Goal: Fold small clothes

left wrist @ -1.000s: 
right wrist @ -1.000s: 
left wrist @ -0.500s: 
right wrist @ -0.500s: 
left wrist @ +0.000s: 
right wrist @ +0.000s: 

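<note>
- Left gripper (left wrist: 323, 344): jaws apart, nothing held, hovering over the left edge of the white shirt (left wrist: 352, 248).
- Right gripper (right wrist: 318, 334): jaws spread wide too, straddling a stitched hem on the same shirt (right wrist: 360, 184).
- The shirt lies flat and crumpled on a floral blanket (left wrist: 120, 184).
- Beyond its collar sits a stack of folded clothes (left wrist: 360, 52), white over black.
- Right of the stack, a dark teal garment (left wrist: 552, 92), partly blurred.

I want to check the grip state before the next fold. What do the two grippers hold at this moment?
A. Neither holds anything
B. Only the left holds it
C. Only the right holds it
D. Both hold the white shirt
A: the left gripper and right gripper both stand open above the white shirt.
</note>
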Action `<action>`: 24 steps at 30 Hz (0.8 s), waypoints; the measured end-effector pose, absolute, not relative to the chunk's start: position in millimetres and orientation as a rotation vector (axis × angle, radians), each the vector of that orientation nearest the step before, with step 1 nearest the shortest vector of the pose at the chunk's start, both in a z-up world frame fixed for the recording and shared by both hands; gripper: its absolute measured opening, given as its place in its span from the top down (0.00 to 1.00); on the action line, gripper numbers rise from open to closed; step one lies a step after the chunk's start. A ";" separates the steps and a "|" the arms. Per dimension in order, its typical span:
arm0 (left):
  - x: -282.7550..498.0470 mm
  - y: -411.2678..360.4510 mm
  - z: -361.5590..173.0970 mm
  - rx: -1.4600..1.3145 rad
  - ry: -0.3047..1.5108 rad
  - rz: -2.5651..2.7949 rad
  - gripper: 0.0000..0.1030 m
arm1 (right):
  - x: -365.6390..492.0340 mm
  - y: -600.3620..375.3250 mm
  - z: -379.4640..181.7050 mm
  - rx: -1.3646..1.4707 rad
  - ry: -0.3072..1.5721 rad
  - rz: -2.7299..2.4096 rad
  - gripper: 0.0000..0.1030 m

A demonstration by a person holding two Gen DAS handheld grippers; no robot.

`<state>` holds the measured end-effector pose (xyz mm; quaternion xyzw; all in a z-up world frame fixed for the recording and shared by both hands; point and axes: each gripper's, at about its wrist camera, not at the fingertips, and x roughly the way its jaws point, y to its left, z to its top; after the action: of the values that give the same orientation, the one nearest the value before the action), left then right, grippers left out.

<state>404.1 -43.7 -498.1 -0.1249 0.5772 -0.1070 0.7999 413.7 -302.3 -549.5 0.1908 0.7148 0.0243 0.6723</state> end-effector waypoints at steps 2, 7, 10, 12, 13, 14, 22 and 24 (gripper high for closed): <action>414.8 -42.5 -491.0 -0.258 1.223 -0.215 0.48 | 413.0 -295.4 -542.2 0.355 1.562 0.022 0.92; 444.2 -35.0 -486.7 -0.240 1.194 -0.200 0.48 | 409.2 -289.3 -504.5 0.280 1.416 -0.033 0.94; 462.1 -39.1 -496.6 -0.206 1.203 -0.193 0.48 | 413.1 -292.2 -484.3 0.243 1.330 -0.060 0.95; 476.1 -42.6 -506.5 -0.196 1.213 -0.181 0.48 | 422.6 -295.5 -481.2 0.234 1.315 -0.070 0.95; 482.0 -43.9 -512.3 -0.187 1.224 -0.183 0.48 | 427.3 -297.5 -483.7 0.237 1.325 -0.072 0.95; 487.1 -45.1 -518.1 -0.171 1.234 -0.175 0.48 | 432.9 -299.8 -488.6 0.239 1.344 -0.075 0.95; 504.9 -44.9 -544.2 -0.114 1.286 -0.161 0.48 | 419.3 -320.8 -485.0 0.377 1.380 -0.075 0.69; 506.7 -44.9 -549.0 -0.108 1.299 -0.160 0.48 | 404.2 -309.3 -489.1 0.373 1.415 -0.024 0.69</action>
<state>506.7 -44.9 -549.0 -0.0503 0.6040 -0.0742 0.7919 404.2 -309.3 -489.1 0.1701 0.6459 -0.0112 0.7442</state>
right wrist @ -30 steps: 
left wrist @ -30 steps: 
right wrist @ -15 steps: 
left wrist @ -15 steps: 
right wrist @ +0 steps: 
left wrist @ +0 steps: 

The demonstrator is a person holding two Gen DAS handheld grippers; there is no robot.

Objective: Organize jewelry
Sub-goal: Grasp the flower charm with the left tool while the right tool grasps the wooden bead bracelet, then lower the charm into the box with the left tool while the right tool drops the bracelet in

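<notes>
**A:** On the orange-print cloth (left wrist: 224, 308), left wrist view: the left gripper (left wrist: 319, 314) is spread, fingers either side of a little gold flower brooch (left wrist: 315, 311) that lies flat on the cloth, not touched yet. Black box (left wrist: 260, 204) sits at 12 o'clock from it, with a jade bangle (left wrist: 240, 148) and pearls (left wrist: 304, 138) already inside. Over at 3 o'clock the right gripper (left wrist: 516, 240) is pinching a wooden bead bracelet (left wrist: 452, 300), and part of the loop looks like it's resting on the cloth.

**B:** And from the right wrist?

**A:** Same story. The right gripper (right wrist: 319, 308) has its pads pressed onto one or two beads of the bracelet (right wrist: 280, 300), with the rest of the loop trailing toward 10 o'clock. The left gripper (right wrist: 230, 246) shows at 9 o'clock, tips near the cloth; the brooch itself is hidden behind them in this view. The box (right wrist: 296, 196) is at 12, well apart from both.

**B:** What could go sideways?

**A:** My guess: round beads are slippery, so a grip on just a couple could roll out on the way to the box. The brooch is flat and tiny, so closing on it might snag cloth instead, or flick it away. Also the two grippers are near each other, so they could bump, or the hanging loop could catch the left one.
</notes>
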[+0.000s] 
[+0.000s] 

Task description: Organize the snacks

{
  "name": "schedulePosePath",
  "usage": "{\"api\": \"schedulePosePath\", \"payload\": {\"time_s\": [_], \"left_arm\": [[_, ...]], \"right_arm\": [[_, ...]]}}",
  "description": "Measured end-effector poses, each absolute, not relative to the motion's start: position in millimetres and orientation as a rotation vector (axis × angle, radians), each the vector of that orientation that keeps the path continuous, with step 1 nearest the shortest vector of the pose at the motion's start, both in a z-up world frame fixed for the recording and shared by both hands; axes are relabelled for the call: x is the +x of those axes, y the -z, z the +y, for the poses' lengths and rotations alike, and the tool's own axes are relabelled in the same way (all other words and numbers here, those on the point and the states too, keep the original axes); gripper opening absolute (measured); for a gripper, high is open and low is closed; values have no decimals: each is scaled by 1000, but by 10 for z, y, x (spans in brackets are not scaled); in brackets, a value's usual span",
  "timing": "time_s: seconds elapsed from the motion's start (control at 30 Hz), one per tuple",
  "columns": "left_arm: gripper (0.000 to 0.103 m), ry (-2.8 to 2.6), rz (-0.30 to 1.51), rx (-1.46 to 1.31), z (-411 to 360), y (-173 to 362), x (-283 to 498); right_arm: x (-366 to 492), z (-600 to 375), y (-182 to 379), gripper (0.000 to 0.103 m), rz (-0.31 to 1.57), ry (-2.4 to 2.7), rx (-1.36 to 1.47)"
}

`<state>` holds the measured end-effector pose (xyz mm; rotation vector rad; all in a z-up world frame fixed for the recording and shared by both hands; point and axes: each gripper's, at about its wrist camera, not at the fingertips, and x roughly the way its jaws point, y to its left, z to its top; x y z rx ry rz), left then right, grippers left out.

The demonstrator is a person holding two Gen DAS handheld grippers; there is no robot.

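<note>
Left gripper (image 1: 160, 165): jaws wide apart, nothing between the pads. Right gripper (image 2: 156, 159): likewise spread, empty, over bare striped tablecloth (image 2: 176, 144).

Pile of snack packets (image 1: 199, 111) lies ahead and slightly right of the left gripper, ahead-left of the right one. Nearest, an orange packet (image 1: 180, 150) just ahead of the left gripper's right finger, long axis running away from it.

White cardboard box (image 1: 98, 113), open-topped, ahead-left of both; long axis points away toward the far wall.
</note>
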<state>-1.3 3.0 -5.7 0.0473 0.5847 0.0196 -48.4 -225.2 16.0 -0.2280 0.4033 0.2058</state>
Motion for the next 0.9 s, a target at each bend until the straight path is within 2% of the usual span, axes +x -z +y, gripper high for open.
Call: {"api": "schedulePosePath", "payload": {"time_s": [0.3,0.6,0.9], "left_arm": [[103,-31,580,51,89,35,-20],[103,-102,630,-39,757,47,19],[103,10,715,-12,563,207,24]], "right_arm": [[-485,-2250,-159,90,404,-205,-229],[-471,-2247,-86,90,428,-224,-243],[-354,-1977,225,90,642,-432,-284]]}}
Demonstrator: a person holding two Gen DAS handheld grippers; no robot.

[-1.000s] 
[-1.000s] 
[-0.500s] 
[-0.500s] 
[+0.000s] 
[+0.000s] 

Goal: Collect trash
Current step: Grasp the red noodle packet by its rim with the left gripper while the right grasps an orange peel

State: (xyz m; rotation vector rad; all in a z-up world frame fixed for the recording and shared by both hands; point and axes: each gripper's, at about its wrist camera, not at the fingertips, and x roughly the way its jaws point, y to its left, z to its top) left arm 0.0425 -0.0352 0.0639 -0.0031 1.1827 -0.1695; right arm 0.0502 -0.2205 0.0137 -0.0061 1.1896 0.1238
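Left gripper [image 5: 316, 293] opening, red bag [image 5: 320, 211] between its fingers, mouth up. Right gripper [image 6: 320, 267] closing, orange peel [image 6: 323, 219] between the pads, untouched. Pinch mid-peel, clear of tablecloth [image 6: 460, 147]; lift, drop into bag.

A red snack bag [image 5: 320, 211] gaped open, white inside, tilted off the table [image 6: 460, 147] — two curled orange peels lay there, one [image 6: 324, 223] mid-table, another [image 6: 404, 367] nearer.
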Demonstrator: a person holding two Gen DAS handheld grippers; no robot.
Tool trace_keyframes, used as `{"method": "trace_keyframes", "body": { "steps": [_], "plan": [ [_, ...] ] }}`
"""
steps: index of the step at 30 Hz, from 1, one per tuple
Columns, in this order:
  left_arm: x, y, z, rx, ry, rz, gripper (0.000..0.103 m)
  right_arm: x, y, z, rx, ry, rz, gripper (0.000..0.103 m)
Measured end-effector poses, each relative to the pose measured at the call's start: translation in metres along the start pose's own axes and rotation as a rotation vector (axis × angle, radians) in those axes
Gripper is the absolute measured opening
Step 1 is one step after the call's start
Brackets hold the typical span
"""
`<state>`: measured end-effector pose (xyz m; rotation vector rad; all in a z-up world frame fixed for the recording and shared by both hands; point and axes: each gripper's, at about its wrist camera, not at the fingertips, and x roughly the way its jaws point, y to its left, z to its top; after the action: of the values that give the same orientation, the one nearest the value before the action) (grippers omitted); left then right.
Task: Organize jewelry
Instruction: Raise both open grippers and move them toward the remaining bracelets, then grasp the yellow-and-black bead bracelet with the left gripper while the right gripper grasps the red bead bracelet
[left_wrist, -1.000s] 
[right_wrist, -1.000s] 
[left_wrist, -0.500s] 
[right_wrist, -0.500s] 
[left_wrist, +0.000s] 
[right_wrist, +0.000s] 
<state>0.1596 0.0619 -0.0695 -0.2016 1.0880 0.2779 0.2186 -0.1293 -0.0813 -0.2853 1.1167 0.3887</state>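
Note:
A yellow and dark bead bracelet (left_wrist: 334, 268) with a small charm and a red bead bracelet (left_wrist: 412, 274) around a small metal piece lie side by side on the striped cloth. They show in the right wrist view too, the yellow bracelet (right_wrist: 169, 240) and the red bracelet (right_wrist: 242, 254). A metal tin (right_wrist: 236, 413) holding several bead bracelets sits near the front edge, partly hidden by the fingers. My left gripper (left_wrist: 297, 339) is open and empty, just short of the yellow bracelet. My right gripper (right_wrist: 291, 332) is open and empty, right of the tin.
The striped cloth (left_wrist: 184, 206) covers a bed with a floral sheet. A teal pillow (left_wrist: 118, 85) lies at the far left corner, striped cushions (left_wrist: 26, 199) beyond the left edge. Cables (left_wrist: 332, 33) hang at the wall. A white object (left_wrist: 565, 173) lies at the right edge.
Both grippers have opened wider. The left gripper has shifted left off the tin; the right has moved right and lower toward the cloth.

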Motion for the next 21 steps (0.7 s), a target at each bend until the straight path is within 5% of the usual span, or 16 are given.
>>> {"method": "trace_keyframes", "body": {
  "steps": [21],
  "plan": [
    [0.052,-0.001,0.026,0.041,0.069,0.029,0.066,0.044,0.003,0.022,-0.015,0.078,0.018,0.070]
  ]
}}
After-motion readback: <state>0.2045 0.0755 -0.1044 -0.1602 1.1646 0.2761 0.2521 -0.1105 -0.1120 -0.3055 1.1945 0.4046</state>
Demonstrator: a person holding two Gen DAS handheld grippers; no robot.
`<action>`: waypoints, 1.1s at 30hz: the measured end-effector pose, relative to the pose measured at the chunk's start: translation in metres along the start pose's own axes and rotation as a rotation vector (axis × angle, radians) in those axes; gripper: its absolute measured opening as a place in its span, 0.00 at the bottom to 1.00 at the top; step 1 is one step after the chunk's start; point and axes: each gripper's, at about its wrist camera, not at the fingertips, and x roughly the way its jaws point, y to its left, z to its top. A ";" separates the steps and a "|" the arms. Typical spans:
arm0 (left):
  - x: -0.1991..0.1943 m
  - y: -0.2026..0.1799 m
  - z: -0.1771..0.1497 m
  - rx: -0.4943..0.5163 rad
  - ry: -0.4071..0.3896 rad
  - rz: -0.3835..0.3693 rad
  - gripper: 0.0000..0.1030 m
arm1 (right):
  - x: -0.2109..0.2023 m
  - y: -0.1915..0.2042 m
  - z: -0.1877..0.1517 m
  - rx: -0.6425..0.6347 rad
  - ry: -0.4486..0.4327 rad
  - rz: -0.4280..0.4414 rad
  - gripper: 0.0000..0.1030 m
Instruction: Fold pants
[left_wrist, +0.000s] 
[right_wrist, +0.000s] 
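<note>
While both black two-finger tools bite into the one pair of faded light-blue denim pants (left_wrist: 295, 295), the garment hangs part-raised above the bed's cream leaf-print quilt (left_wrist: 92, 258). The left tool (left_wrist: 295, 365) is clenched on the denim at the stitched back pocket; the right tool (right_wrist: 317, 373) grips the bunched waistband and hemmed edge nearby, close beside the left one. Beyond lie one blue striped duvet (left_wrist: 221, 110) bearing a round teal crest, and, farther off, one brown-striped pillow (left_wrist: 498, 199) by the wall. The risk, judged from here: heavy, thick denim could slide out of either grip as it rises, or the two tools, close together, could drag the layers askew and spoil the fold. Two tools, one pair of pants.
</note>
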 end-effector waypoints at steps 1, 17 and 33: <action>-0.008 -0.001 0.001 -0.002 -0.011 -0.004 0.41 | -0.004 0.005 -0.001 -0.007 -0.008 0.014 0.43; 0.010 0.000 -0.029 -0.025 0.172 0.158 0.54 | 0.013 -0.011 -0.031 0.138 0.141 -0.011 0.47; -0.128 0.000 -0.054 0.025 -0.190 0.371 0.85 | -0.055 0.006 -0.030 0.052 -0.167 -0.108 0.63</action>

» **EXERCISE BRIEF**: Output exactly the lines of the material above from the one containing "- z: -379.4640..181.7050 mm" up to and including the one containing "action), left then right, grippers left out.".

» **TASK ANSWER**:
  - z: -379.4640..181.7050 mm
  - rx: -1.3646..1.4707 rad
  - ry: -0.3072..1.5721 rad
  - rz: -2.7299..2.4096 rad
  - gripper: 0.0000..0.1030 m

A demonstration by a person holding two Gen DAS handheld grippers; no robot.

`<state>` holds the measured end-effector pose (xyz mm; quaternion xyzw; all in a z-up world frame fixed for the recording and shared by both hands; point and axes: each gripper's, at about its wrist camera, not at the fingertips, and x roughly the way its jaws point, y to its left, z to its top; after the action: of the values that give the same orientation, the one nearest the value before the action), left then right, grippers left out.

The output has nothing more to it.